If you want the walking personification of "just a guy" last season it was John Salmons. On a salary of $7.5M he was just a guy in the Toronto rotation. He might provide some veteran leadership in the locker room that cannot be quantified in the box score. He can shoot the corner three relatively well but still dribbles much too often. The Pelicans may not have thrown "gobs of money, a single first-round pick" at Salmons, so you question why Salmons applies to the "just a guy" concept this season for New Orleans.

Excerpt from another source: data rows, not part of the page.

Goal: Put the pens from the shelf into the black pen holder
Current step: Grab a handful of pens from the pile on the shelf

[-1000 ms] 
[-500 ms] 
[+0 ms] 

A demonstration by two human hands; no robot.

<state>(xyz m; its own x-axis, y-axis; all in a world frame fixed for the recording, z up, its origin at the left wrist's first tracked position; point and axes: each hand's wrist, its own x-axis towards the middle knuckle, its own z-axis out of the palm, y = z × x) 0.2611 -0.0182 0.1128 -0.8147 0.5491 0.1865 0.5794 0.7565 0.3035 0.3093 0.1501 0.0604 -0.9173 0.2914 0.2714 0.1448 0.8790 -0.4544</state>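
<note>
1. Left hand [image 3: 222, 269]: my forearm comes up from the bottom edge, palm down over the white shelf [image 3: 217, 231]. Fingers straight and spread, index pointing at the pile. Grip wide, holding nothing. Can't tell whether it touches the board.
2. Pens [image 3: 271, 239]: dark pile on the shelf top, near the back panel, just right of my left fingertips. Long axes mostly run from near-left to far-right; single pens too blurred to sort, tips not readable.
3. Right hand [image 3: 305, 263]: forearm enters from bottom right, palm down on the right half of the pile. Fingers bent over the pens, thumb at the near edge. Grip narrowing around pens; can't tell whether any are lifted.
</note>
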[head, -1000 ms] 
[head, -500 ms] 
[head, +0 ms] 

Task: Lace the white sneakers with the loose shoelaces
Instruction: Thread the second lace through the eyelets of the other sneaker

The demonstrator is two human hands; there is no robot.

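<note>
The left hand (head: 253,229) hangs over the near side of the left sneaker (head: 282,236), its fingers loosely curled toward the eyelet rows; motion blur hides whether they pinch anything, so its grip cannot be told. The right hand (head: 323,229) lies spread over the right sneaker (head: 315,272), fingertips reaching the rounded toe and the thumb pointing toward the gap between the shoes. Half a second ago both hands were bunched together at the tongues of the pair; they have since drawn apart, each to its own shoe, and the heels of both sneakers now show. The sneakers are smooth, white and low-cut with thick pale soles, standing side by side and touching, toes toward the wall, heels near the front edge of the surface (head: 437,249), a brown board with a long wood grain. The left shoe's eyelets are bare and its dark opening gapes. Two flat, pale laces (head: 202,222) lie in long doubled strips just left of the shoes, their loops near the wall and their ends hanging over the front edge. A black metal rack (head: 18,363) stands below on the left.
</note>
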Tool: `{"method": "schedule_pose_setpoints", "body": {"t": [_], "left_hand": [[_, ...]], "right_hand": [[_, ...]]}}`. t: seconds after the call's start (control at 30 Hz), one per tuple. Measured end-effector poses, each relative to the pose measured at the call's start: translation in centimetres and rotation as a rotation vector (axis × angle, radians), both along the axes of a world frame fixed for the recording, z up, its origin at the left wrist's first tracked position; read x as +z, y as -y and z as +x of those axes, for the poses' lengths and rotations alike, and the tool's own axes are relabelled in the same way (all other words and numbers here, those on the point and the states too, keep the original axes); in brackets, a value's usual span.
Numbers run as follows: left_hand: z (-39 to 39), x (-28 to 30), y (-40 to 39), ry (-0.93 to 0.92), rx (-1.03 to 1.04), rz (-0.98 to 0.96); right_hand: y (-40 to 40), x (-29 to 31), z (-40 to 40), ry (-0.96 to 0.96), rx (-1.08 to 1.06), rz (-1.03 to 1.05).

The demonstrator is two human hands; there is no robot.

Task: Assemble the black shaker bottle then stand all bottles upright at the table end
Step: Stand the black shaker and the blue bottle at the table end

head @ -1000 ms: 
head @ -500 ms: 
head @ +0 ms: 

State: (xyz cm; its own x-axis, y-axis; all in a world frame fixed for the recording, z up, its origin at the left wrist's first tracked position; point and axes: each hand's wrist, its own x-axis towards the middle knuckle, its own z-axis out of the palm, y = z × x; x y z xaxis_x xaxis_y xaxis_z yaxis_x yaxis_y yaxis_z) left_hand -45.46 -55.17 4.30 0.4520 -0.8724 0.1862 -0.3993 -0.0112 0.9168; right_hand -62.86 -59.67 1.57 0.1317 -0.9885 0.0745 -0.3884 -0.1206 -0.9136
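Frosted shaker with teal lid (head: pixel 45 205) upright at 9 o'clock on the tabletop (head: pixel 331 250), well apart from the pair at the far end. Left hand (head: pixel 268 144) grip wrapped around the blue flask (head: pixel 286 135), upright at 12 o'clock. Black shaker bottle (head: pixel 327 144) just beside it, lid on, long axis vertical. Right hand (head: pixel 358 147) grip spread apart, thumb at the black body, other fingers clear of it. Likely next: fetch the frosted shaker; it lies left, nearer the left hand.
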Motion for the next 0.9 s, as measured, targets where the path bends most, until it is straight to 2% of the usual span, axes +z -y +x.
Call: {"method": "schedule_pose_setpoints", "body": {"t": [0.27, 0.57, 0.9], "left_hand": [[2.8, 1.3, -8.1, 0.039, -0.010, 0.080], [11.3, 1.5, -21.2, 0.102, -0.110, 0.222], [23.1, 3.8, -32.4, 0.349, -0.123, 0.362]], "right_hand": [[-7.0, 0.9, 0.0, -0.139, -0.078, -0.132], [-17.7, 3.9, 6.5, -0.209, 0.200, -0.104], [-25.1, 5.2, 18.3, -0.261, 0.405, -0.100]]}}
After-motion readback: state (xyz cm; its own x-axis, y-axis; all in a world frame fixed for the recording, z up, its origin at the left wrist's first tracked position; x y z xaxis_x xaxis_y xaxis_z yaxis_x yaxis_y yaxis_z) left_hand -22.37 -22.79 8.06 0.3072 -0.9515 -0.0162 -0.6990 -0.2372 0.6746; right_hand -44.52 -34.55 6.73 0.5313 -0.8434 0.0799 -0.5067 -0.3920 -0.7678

Dell Demps, after trading for Alonzo Gee and Scotty Hopson (to complete the brilliant trade for Omer Asik) into cap space had two remaining assets beyond roster spots and minimum contracts. There were minutes available on the wing (regardless if Tyreke Evans starts or not) and the room exception to pay for them. He chose to invest both in John Salmons.
Overall Grade - C-
This move trends towards unsatisfactory on my scale. The prospect of Salmons contributing in ways not shown in the box score keeps it (barely) in the average category. As the room exception (and prospect for minutes on the wing) were the last vestiges of assets available to Demps, this move is given more weight in the grand scheme of things.
Final Assessment
Knowing the weight of each assignment or test of a course is critical to managing the time invested in each piece. Many times a student can go into the final exam of a course knowing that they just need a C to get an A in the class overall; they then invest their study time appropriately. Studying for other courses with greater demands, or simply celebrating a semester of effort with down time.

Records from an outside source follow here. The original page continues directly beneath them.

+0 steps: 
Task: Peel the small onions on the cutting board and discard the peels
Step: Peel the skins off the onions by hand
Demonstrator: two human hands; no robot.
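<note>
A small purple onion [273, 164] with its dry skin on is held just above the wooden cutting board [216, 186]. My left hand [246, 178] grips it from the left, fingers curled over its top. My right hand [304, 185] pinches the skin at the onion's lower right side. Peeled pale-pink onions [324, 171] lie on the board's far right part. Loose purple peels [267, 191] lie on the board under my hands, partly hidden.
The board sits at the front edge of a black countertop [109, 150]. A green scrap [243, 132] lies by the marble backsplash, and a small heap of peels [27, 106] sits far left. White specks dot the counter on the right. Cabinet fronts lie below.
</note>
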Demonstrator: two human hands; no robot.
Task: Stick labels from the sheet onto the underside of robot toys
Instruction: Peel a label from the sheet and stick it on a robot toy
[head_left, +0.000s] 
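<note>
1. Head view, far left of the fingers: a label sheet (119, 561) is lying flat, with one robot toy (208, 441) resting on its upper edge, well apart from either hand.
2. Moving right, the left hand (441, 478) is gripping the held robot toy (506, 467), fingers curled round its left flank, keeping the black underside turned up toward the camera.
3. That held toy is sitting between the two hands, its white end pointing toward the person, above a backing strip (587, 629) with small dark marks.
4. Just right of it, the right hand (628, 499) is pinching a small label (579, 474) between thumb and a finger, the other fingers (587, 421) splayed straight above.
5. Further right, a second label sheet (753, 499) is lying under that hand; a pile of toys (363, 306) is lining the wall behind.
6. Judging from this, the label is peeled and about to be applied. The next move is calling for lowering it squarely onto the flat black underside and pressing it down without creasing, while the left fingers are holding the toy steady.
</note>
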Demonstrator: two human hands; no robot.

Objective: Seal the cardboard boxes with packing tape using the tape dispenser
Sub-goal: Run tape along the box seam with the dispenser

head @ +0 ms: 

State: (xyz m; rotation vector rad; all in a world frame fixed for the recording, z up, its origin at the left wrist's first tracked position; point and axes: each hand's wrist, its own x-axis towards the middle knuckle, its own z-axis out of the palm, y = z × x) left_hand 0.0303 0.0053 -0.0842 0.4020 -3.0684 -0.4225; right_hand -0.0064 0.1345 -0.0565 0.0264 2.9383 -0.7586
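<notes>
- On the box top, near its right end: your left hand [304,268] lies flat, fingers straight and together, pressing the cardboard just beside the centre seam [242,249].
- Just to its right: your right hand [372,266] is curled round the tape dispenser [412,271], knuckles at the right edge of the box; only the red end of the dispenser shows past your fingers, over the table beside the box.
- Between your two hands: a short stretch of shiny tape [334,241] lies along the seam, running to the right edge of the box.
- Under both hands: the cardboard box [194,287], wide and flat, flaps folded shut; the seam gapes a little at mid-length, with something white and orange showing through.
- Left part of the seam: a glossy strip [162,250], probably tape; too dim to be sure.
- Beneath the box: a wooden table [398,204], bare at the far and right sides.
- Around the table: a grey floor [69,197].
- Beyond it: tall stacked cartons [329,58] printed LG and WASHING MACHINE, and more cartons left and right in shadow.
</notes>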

Likewise, here the weight afforded to the Asik trade plays into how I view the off season and roster Dell Demps constructed. It is important to point out that none of the moves Demps has done have added any significant long term salary. Re-signing Omer Asik (which I expect the team to make a priority if things work out) will change that fact, but also give the team an elite defender and rebounder beside Anthony Davis.

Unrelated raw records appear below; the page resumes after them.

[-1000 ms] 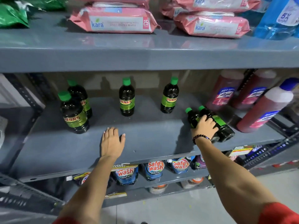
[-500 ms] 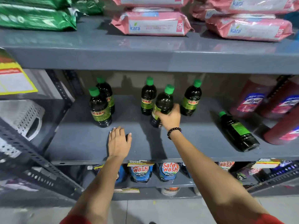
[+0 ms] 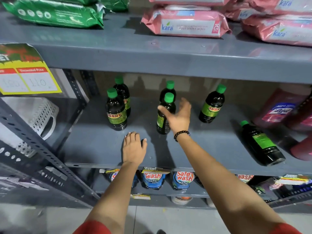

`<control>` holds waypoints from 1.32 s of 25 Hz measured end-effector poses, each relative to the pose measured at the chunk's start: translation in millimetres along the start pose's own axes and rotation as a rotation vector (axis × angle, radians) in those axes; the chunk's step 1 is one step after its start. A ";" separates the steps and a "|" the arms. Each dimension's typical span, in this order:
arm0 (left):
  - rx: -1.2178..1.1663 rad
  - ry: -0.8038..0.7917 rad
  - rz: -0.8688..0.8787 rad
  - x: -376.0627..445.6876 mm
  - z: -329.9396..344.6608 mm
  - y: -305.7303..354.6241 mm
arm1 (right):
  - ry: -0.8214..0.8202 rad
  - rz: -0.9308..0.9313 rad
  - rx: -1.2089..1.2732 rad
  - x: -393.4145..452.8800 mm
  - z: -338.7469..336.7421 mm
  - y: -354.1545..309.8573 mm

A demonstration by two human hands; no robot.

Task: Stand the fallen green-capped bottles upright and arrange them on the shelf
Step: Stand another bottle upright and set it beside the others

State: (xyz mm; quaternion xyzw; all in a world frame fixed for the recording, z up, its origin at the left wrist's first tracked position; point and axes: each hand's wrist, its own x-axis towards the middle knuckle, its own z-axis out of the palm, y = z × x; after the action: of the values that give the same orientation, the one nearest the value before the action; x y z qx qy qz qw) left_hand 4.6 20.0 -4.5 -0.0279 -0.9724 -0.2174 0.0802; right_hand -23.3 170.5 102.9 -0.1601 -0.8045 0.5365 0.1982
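Note:
Several dark bottles with green caps stand upright on the grey middle shelf (image 3: 211, 149). Two stand at the left (image 3: 116, 112), one at the back centre (image 3: 168, 89), one at the right (image 3: 213, 105). A further upright bottle (image 3: 163, 119) stands in front of the centre one. My right hand (image 3: 179, 115) is right beside it, fingers spread, holding nothing. One bottle (image 3: 260, 144) lies on its side at the right, cap pointing to the back. My left hand (image 3: 134, 147) rests flat on the shelf near the front edge.
Red bottles (image 3: 280, 108) crowd the shelf's right end next to the fallen bottle. Pink wipe packs (image 3: 187, 24) and green packs (image 3: 55, 12) lie on the shelf above. Detergent pouches (image 3: 181, 179) sit on the shelf below. A white basket (image 3: 35, 115) is at the left.
My right hand carried one fallen bottle from the right to the centre, stood it upright and let go. My left hand stayed flat on the shelf. The view shifted left.

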 end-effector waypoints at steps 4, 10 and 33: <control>0.004 -0.006 0.011 -0.7 0.2 -1.1 | 0.010 -0.159 -0.316 26.6 -1.8 -43.8; 0.003 0.005 0.024 -1.0 1.5 -3.1 | -0.497 -0.237 -0.347 51.2 -24.2 -56.7; 0.041 0.024 0.076 -0.6 3.0 -3.5 | -0.544 -0.261 -0.546 43.4 -27.6 -59.8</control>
State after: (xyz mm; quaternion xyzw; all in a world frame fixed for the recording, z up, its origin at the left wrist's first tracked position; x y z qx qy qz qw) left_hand 4.5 18.2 -8.7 -0.0607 -0.9739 -0.1943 0.1006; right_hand -50.2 190.6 174.3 0.0445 -0.9541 0.2963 -0.0050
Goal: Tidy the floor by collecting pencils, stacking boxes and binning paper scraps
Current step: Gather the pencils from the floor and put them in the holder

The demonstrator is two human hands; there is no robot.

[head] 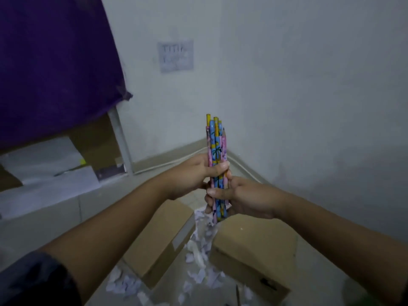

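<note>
Pencil collecting: both hands hold the bundle.
Left hand (194,173) and right hand (242,197) grip the pencils (216,168) upright; boxes (249,257) and paper scraps (198,257) wait on the floor.

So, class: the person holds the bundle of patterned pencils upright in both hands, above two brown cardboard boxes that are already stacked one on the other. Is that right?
Not quite. The head view shows the two brown cardboard boxes side by side on the floor, white paper scraps between them. The left hand and right hand do hold the bundle of patterned pencils upright.
</note>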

Pos | Age | 2014-2015 | 2015-2016 | 2016-2017 | |
---|---|---|---|---|---|
Eric Gordon | SG | 26 | $14,898,938 | $15,514,031 | |
Jrue Holiday | PG | 24 | $9,904,495 | $11,095,507 | $11,786,518 |
Tyreke Evans | SG | 25 | $11,265,416 | $10,734,586 | $10,203,755 |
Ryan Anderson | PF | 26 | $8,491,500 | $8,500,000 | |
Omer Asik | C | 28 | $8,374,646 | ||
Anthony Davis | PF/C | 21 | $5,607,240 | $7,070,730 | |
Austin Rivers | PG | 22 | $2,439,840 | $3,110,796 | |
John Salmons | SF | 35 | $2,000,000 | ||
Alexis Ajinca | C | 26 | $981,084 | ||
Luke Babbitt | SF/PF | 25 | $981,084 | ||
Jimmer Fredette | SG | 25 | $948,163 | ||
Darius Miller | SG/SF | 24 | $915,243 | ||
Jeff Withey | PF/C | 24 | $816,482 | ||
Russ Smith | PG | 23 | $507,336 | $845,059 | $980,431 |
Patric Young | PF/C | 23 | $507,336 | $845,059 | |
Total | 25.13 | $68,638,803 | $57,715,768 | $22,970,704 | |
Salary Cap | $63,065,000 | $66,300,000 |
There is a lot to like about that roster. Eric Gordon's final year is a player option; Russ Smith's second and third years are unguaranteed according to Sham Sports. I expect that Patric Young's contract will also be unguaranteed in the second year; the team did the same with contracts for Darius Miller, Jeff Withey, Brian Roberts, and Luke Babbitt.
Final Grade - B+
Only the Salmons signing keeps this off season from being superior. If Salmons does contribute in meaningful ways both on and off the court this grade will look too low in retrospect. If, on the other hand, Salmons sets up shop in the Willie Green and Greg Stiemsma shop of "Monty's Veteran" a B+ might be too kind. And the Pelicans might find themselves on the outside looking in (again) at the playoffs.